In a December 2005 speech to business and academic leaders — one widely broadcast by the media — Lay also wrapped himself in the language of Churchill and painted himself a victim of a “wave of terror” by Enron prosecutors.

“The upstanding-corporate-citizen story is an alternative that people are familiar with,” said Valerie Hans, a visiting scholar at Cornell Law School who has studied jury behavior.

It was a narrative that worked for former HealthSouth chief Richard Scrushy, who was acquitted of fraud charges by an Alabama jury last year after his lawyer described him as an everyman CEO who worked hard but was kept in the dark by criminal subordinates who controlled the company’s books.

Before Enron collapsed in 2001, Lay was a Houston-area hero with a long history of philanthropy and civic leadership. It remains to be seen how heavily that goodwill has been depleted in the eyes of jurors.
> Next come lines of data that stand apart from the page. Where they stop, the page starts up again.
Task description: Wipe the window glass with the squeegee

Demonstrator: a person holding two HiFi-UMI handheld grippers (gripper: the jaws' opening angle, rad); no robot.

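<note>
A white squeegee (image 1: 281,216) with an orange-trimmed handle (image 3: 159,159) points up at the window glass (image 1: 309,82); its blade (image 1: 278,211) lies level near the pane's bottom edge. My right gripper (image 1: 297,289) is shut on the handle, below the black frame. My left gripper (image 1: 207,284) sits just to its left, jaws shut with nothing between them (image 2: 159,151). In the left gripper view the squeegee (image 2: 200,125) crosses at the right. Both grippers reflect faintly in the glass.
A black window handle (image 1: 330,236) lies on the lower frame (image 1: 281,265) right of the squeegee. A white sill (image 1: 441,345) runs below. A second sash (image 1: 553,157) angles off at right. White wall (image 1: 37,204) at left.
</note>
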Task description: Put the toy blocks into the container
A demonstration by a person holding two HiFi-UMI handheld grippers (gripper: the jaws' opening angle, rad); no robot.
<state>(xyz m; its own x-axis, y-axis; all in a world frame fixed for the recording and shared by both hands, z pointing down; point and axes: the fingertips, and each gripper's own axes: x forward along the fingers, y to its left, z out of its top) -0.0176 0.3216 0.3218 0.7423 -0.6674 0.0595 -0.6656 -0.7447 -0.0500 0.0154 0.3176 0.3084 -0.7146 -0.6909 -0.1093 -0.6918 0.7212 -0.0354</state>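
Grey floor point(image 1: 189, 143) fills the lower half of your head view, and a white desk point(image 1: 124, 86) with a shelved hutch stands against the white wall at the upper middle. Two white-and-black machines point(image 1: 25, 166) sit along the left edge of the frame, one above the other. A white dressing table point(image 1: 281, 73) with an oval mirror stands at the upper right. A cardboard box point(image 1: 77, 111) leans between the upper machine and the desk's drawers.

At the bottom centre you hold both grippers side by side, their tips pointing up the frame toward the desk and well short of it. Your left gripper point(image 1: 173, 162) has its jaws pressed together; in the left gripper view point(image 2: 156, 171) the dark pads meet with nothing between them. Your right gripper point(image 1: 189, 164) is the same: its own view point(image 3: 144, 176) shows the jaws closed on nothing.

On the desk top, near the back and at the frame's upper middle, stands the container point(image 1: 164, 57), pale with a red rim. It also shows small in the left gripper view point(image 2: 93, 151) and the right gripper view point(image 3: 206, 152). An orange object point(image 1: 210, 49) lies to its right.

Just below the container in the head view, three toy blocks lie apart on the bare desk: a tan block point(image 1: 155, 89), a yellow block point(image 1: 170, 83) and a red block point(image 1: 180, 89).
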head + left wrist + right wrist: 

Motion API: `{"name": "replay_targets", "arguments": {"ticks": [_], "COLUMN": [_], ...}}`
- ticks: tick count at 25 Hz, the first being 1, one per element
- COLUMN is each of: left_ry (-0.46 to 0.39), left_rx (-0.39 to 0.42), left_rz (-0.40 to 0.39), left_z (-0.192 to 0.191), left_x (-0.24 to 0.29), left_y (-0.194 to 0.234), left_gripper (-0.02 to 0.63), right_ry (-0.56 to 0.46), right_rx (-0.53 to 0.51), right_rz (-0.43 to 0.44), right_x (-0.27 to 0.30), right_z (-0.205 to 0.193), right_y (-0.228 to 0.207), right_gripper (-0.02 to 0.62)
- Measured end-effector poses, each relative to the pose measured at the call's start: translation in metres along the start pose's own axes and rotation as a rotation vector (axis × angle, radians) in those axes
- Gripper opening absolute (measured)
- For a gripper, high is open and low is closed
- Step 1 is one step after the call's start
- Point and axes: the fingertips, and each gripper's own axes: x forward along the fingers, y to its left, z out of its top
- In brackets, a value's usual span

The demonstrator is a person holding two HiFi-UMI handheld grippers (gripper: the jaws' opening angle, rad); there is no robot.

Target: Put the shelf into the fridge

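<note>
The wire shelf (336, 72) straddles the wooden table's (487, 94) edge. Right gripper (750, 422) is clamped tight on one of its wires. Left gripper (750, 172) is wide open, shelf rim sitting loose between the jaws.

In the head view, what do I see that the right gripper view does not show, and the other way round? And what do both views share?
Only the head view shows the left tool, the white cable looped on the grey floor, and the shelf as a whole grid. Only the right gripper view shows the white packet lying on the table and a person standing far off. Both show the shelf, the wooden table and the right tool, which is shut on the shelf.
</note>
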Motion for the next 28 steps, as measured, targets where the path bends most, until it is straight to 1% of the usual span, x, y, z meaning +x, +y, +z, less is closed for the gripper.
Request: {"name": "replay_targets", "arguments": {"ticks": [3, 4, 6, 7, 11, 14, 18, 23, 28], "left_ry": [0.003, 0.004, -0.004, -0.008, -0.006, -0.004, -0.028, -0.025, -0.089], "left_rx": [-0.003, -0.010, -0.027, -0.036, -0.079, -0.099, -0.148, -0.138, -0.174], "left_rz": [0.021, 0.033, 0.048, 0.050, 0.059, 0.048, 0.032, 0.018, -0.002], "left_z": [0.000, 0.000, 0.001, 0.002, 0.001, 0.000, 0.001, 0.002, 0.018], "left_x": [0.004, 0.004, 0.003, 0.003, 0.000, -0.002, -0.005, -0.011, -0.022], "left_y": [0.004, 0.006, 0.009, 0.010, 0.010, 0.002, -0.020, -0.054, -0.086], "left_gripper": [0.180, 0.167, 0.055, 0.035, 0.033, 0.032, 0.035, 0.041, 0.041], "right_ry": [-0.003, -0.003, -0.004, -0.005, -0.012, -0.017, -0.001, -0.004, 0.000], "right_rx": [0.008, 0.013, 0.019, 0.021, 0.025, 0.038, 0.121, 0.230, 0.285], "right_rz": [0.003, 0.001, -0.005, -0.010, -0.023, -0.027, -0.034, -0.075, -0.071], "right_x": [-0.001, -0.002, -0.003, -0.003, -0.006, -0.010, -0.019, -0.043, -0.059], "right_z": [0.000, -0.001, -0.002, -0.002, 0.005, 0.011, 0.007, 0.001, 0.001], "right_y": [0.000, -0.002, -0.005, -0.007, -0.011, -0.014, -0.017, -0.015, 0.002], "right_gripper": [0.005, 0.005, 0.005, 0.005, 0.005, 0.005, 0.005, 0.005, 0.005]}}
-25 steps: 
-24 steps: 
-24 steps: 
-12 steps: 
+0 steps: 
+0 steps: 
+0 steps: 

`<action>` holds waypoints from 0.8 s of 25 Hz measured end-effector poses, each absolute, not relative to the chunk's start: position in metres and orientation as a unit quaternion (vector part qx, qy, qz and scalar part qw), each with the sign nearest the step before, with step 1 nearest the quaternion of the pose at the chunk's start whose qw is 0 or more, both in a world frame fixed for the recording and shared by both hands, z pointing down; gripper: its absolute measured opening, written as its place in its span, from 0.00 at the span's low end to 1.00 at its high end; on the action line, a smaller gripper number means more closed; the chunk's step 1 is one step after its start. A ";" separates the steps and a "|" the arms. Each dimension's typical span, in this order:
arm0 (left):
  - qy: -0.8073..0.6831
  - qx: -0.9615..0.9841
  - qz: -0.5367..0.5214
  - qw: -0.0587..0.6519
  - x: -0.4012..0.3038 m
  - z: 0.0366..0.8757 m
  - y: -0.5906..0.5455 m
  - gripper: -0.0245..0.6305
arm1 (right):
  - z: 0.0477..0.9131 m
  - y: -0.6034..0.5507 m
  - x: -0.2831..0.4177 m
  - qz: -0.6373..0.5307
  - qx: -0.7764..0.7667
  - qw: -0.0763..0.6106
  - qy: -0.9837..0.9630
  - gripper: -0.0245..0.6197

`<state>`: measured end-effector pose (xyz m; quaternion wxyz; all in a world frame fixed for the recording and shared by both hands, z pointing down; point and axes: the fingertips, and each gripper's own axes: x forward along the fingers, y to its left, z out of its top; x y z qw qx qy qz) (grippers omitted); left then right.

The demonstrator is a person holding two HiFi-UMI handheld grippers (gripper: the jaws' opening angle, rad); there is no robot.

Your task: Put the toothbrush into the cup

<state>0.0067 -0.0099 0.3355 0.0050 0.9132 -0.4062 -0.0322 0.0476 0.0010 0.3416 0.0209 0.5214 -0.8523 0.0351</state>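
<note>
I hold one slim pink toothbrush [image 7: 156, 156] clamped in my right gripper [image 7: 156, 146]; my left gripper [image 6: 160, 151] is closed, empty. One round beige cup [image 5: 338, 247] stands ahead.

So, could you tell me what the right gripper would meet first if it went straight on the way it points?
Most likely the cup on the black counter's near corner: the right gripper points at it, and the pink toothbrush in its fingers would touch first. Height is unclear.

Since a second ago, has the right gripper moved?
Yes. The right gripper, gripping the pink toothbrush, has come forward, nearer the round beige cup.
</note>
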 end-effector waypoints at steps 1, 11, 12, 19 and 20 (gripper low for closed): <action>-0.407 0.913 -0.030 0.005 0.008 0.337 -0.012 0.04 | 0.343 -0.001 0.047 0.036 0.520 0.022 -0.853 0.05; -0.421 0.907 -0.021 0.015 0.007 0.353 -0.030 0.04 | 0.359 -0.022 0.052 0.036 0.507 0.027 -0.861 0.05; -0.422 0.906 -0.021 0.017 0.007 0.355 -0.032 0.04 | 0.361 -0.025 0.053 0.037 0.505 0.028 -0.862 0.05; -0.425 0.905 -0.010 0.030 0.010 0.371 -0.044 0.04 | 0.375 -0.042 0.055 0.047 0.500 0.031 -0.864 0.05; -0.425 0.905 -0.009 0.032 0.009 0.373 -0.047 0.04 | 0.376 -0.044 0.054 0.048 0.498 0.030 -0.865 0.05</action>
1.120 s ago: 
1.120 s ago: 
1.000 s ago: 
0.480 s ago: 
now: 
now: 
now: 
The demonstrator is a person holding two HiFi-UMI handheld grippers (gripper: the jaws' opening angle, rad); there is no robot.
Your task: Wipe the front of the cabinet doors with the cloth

“They have to find a way to replace the corporate logo, the Enron corporate logo, with the face of a civic-minded Ken Lay, someone who reached out to the community and did an awful lot of good,” Berg said. “They have to humanize the client.”

“And Skilling ought to grab hold of Mr. Lay’s coattails,” he added.

Lay has already said he will testify in his own defense. Skilling has not said whether he will take the stand, but his lawyer told The Associated Press earlier this month he would have a difficult time talking Skilling out of it.

For at least some members of the pool of potential jurors, the paid could face a hard sell. Skilling’s lawyer has said in court papers that some potential jurors used terms like “high-class crook” and “snake in the grass” to describe Lay and Skilling.